### Extracted entries
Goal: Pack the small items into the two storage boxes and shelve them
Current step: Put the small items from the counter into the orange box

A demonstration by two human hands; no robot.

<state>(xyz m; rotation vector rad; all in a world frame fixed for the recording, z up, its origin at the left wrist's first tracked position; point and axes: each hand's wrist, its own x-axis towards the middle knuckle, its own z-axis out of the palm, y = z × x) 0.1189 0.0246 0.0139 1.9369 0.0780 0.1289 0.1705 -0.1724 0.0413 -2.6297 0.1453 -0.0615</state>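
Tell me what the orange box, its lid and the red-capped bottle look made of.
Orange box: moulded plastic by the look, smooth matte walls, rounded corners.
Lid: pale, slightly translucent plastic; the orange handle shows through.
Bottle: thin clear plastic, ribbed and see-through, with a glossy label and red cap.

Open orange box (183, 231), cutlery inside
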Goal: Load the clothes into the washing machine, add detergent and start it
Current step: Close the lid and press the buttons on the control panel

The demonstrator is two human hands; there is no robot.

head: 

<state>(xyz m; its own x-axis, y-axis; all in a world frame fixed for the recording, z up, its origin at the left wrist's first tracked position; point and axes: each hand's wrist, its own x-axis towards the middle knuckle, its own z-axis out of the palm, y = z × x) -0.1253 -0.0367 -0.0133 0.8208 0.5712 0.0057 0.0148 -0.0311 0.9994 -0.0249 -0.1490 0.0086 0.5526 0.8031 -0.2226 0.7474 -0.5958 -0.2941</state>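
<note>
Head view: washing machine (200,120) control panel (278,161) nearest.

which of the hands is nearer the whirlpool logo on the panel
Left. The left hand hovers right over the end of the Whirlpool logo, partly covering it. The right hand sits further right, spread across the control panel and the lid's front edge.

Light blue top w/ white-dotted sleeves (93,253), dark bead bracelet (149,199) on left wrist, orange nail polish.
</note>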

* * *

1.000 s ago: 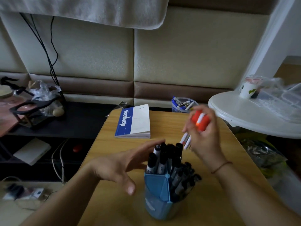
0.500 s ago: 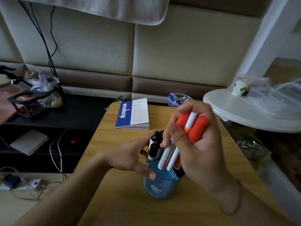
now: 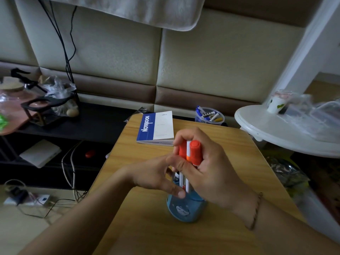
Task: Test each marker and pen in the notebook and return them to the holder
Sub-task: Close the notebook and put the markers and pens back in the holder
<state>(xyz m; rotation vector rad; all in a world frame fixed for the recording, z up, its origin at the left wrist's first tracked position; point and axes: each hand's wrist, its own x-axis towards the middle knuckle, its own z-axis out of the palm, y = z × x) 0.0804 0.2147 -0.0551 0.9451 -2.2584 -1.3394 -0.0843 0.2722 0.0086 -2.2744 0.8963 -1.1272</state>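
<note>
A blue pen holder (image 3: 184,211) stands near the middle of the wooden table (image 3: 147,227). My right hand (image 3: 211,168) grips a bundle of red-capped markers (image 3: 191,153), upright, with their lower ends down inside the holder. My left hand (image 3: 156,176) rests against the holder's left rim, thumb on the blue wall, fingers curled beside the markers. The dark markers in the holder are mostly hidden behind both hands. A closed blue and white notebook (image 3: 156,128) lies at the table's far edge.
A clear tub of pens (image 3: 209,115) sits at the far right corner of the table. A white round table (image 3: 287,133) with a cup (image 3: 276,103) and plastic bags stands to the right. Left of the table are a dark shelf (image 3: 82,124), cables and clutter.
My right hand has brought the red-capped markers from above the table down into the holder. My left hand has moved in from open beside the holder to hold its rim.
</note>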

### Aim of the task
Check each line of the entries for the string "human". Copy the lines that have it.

### Result below
A demonstration by two human hands; no robot.
The demonstrator is two human hands; there is no robot.

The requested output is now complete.